I don't have any big plans other than maybe get together with a couple/few family members (if that much) but also to make the usual trip to the cemetery to put something on the grave shared by my two parents, neither of whom died in any war.
My father had been a WWII Vet, as had my mother's twin brother (who, like my father, got to return home and have a life). Before my parents married, however, my mother's first young husband had lost his life in WWII. That may only been a very few people in my personal circle, but even with the limited and second-hand exposure I had a result of their being my parents, it was enough to gain appreciation for the day and to keep in mind that the experiences in my small family circle were magnified, both in severity and in numbers, so many times.
As recently as within the last several years, and since my children and my sister's children have grown up, it hit me that if my mother's 24-year-old husband had lived not only would my siblings and I never have existed, but neither would my parents' grandchildren or great-children (many of whom one or another parents never got to see) would ever have existed either.

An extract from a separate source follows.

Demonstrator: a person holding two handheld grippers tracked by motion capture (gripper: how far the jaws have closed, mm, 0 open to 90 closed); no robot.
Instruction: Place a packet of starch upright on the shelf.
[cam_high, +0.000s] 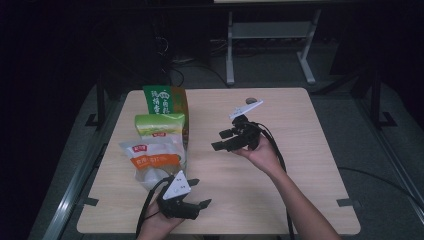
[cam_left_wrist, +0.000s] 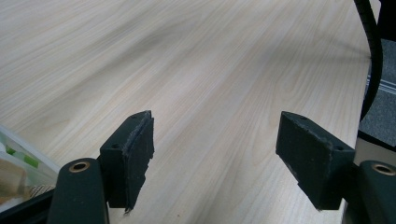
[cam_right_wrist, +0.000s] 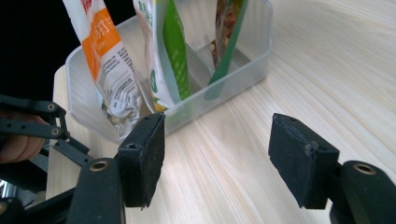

There was no particular joy or sadness in that realization - only the strangeness of a) realizing it, and b) sorting out things like the way life goes on for some, the way it doesn't, and the way the life and loss of someone I never knew could be so directly and indirectly tied to my very existence.
My mother died before there was an Internet, and there was only so much she'd ever shared about her first husband with us. My father had shared either very little or "very peripheral" about his own WWII experience.
Memorial Day is a day both of my parents took seriously. The big thing my mother so often said was that Memorial Day is supposed to be a nice day, and people are supposed to have a nice holiday; but that it also has that serious, and in some/many instances, sad aspect to it. She'd so often say that while people "aren't supposed to be sad all the time that day" it's a very different holiday than Independence Day ("when everyone is just celebrating and that's it"). Just about twenty years after my mother's death I still kind of cringe when I hear someone shooting off firecrackers on/for Memorial Day.
Writing this, but also going to the cemetery to make sure there's a flag on my parents' grave may be pretty much all I do this year for Memorial Day
There's what we do and what/whether we think.